The mystery of the missing thumbnails
I looked for clues in Fedora forum, the obvious hunting ground for such issues. There were advices to clear the thumbnail cache and restart the Nautilus. My gray cells were hinting that that it was a futile exercise, and it indeed was. It changed nothing.

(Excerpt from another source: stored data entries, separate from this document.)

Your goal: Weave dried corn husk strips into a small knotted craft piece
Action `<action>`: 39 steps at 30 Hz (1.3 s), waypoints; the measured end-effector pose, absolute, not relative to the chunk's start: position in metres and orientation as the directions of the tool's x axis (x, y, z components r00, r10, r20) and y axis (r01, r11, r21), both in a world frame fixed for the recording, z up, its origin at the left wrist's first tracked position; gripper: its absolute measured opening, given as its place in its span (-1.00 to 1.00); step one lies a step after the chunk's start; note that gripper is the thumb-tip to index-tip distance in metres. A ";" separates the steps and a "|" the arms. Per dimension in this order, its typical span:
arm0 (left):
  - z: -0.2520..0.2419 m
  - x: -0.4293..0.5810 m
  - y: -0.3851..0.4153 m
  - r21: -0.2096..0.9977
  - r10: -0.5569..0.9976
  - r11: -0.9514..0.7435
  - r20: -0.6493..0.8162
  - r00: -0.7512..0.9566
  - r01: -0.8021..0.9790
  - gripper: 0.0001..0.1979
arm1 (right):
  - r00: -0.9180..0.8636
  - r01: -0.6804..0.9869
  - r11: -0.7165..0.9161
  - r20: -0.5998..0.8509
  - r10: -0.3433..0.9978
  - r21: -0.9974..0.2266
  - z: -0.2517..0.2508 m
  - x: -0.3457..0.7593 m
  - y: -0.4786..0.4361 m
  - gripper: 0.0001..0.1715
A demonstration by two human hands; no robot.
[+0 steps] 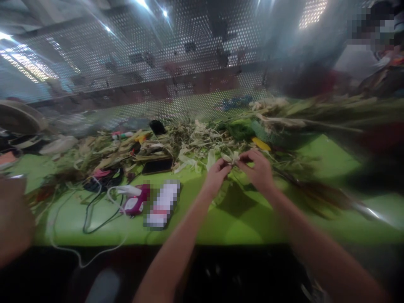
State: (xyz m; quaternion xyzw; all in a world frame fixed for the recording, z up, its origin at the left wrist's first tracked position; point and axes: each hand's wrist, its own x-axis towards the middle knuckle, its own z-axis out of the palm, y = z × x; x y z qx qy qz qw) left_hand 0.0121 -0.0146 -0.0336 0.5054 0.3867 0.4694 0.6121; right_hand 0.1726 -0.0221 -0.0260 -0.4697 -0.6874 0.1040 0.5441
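Note:
My left hand (217, 173) and my right hand (258, 167) are raised over the green table (240, 229), close together. Both have their fingertips pinched on a small bunch of pale corn husk (232, 157) between them. Its lower part is hard to make out. Just beyond the left hand lie loose pale husk strips (188, 163). A yellow piece (261, 144) lies beyond my right hand.
Left of my arms are a phone with a lit screen (164, 204), a magenta device (137, 202) with cables, and a dark phone (158, 166). A heap of dried husks (202, 134) runs along the back before a perforated panel (189, 63). A person (360, 61) is at the right.

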 end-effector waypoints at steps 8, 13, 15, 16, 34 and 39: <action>-0.038 0.012 -0.011 0.990 0.981 -0.011 0.038 0.189 -0.141 -0.71 | 0.101 0.393 0.437 0.511 0.854 -0.809 -0.027 0.170 -0.021 -0.82; -0.042 0.014 -0.009 0.978 0.966 -0.087 0.129 0.225 -0.190 -0.76 | 0.034 0.339 0.367 0.401 0.916 -0.866 -0.029 0.168 -0.021 -0.72; -0.044 0.015 -0.009 0.975 0.960 -0.099 0.145 0.237 -0.198 -0.76 | 0.029 0.368 0.391 0.431 0.902 -0.844 -0.029 0.167 -0.022 -0.79; -0.044 0.015 -0.009 0.978 0.964 -0.083 0.127 0.232 -0.190 -0.76 | 0.047 0.372 0.397 0.444 0.895 -0.839 -0.028 0.166 -0.023 -0.81; -0.036 0.016 -0.013 0.968 0.947 0.119 -0.042 0.319 -0.223 -0.62 | 0.171 0.093 0.271 0.284 0.943 -0.958 -0.020 0.167 -0.021 -0.73; -0.040 0.005 -0.005 0.998 0.933 0.031 -0.009 0.361 -0.057 -0.64 | 0.159 0.136 0.263 0.283 0.946 -0.955 -0.019 0.171 -0.018 -0.71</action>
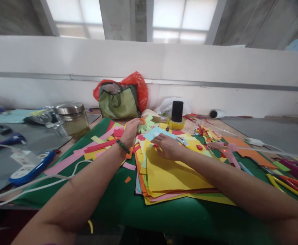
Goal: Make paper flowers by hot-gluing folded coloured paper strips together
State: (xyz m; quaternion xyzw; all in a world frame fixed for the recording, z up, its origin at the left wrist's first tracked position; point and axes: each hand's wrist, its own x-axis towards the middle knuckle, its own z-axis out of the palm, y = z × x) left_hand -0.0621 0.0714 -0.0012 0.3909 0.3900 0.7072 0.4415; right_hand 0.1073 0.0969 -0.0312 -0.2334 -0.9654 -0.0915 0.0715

Cleaning the thumbnail cache resulted into losing all image preview. This gave me a hint that something did change between Fedora 42 and Fedora 43, as the images from the Fedora 42 time were displaying thumbnails earlier.
No thumbnailer for images
I checked the thumbnailer to see what kind of thumbnailers were in use on my system:
ls /usr/share/thumbnailers/And it showed me six thumbnailers and none of them were meant to work with images.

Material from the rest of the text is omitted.